Mastiff Security Offices
Los Angeles, California
“Tell me you didn’t interfere with the production of this movie, that you didn’t insult an actor—our client—and prevent him from filming a scene for the movie.”
Wren watched Jason’s face, waiting for the shame or the regret to show itself. But neither ever arrived. Instead, his chin lifted with defiance.
“The guy was dragging the scene on for no reason. Our other client, Kat Carlisle, had had enough. I simply put an end to an uncomfortable situation.”
“You’re not the director of this film!”
“I know that. But I wasn’t going to let him abuse her in that way, either. Isn’t protecting her my job?”
“Not from her career!”
Jason didn’t respond to that. But then Jackson Chamberlain cleared his throat.
“Colt Murphy is an asshole who probably deserved what Jason here did. However, he is the client, and he is complaining to anyone who will listen, so it would probably not hurt if you’d go over and apologize.”
Jason lowered his head just slightly. “Yes, sir.”
Wren leaned back against the front of her desk, wondering when she’d lost control here.
“You have information on the sabotaged light?” she asked, almost warily.
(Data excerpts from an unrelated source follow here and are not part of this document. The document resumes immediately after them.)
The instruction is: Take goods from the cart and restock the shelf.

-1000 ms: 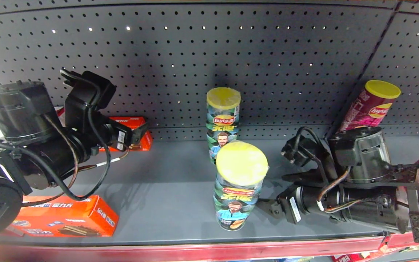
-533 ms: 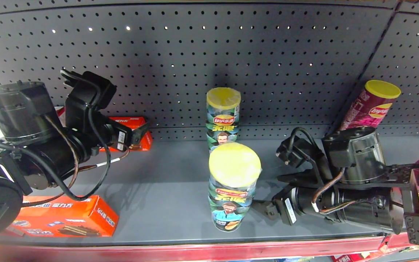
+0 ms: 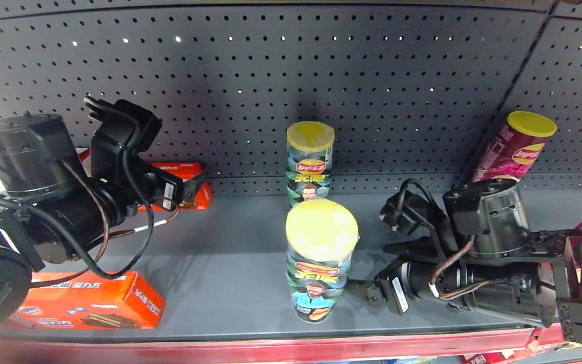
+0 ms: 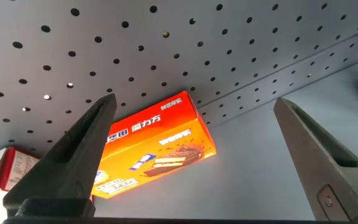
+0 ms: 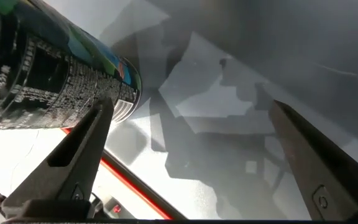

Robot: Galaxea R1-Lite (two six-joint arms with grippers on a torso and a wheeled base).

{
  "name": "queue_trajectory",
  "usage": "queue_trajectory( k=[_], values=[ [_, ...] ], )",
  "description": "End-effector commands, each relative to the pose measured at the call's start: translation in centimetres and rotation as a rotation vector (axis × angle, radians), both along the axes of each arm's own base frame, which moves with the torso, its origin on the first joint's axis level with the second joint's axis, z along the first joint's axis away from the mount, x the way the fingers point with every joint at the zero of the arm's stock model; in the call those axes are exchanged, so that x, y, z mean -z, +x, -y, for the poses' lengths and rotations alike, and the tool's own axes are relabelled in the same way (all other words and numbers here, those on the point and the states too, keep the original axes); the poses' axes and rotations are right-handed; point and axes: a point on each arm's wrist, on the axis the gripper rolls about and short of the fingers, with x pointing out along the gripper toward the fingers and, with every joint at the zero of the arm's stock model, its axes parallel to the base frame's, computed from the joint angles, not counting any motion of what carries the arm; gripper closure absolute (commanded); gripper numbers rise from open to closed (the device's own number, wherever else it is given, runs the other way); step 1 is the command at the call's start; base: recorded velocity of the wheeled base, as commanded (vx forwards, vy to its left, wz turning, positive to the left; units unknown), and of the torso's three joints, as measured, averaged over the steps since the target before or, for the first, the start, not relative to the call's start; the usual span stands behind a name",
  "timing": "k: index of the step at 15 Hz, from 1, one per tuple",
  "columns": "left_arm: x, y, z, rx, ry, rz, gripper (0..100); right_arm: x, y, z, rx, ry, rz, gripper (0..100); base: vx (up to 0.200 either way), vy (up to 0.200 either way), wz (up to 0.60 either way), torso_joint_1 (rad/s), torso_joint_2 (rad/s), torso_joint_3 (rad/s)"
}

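Two green chips cans with yellow lids stand upright on the grey shelf (image 3: 230, 253), one in front of the other. The front can (image 3: 321, 263) stands near the shelf's red front lip. In the head view it hides the lower part of the rear can (image 3: 310, 162), which stands close to the pegboard back panel (image 3: 271, 76). It also hides the fingertips of the right gripper (image 5: 191, 106).

In the right wrist view the front can (image 5: 55, 81) is cut off, and only its dark lower wall and base rim show. The right arm lies low along the shelf on the robot's right of the front can, with its wrist pointing at the can's lower half. Its jaws are spread wide. The can lies beside one finger (image 5: 79, 162), with its base rim at that fingertip and most of its body outside the gap. Whether the finger touches the can cannot be told.

The left arm is held above the shelf's left part. The left gripper (image 4: 196, 99) has its jaws spread, facing an orange box (image 4: 157, 146) that lies flat by the back panel, apart from both fingers. A second orange box (image 3: 94, 306) lies at the front left, partly covered by that arm. A purple can (image 3: 516, 146) leans tilted against the panel on the right, its base hidden behind the right arm.
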Motion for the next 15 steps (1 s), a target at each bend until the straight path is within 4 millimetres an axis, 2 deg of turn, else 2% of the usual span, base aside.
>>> queue_trajectory(
  k=[1,2,3,5,6,7,8,10,13,15],
  values=[
    [-0.1,-0.3,-0.1,0.000,-0.001,0.002,0,-0.2,-0.1,0.3,0.007,0.008,0.011,0,0.000,0.000,0.00,0.000,0.00,0.000],
    [-0.5,-1.4,-0.4,0.000,-0.003,0.011,0,-0.5,-0.1,0.6,0.017,0.017,0.022,0,0.000,0.000,0.00,0.000,0.00,0.000],
    [-1.5,-3.4,-1.0,-0.002,-0.012,0.043,0,-1.5,-0.5,1.3,0.025,0.042,0.049,0,0.000,0.000,0.00,0.000,0.00,0.000],
    [-3.3,-8.5,-2.3,0.004,-0.028,0.087,0,-3.8,-1.8,2.8,0.030,0.098,0.114,0,0.000,0.000,0.00,0.000,0.00,0.000],
    [-4.0,-11.5,-3.2,0.003,-0.040,0.113,0,-4.8,-3.2,3.8,0.022,0.133,0.153,0,0.000,0.000,0.00,0.000,0.00,0.000],
    [-4.1,-13.1,-3.6,0.003,-0.045,0.126,0,-5.1,-3.9,4.4,0.019,0.148,0.168,0,0.000,0.000,0.00,0.000,0.00,0.000],
    [-3.5,-16.6,-4.6,0.004,-0.063,0.151,0,-5.1,-5.7,5.6,0.003,0.174,0.199,0,0.000,0.000,0.00,0.000,0.00,0.000],
    [-1.0,-21.5,-6.0,0.005,-0.064,0.152,0,-4.3,-8.2,7.5,0.000,0.205,0.238,0,0.000,0.000,0.00,0.000,0.00,0.000],
    [2.5,-27.1,-7.5,0.005,-0.057,0.118,0,-2.5,-11.5,10.7,0.025,0.229,0.276,0,0.000,0.000,0.00,0.000,0.00,0.000],
    [5.0,-29.6,-8.2,0.000,-0.053,0.105,0,-1.4,-13.3,12.4,0.027,0.242,0.299,0,0.000,0.000,0.00,0.000,0.00,0.000]
  ],
)
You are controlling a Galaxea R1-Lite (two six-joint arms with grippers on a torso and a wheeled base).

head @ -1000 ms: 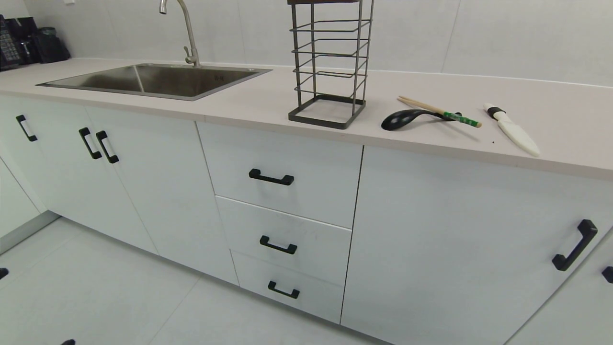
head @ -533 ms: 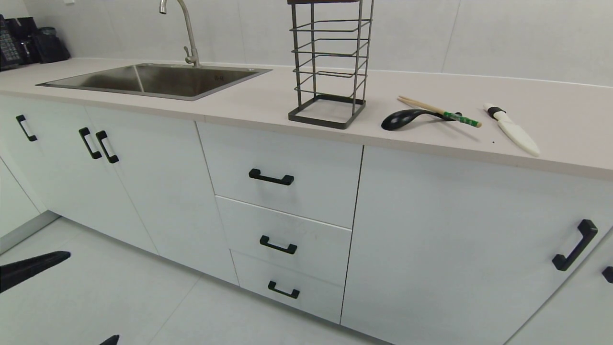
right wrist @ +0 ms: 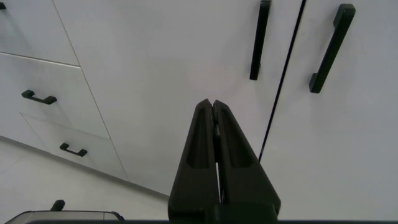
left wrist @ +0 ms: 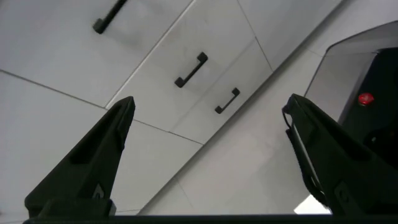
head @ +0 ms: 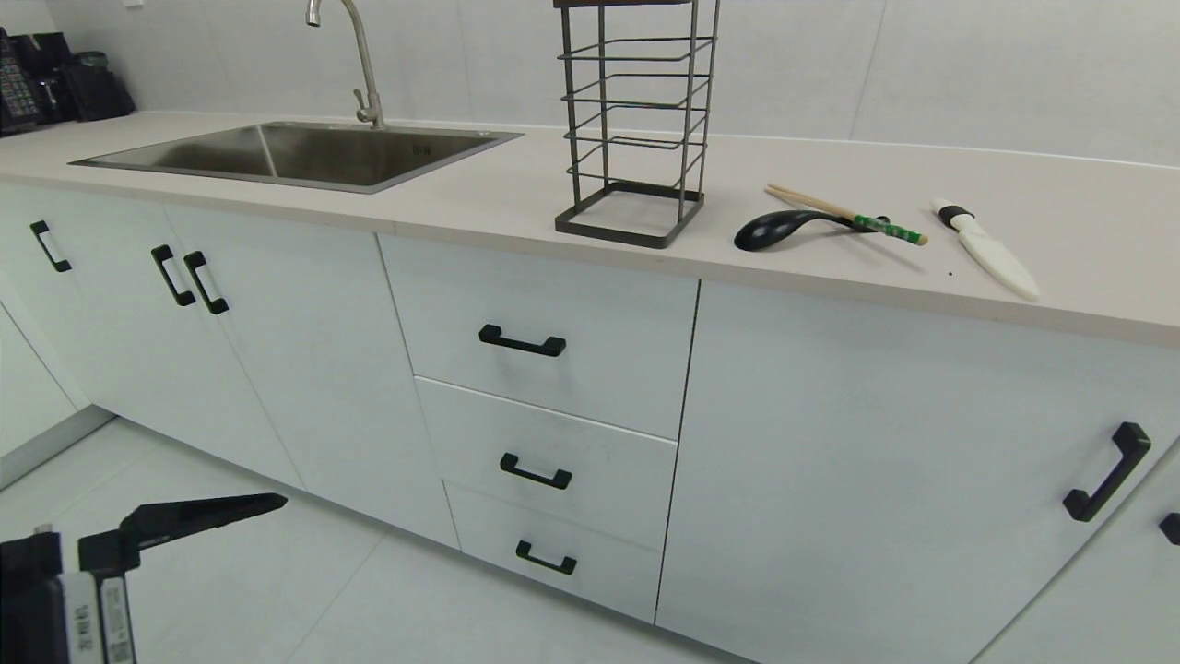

“I found the guy in the enhanced video the tech department was able to pull from our security footage.” He picked up a file he’d earlier laid on Wren’s desk, handing it to her. “His name is Tony Fachelli. He was approached through email and asked to loosen the bolts on the light.”
“He caused the light to fall?” Jackson asked.
“No. He only loosened the bolts that align the light, not the one that holds it to the rafters. I think someone else must have gotten up there and caused the light to fall.”
“Do we have proof of that?”
“No. But I’ve instructed the tech people to go over the footage from the hours before the accident. And I’ve given them the information they’ll need to find the emails and the bank account the person who contacted Tony Fachelli used.”
“That’s good work, Jason,” Wren said, almost relieved that the man had pulled one out of the fire for them.
“That is good,” Jackson agreed. “I’d like to know who’s sabotaging my set. But, more important, there haven’t been any more accidents. That makes me very happy.”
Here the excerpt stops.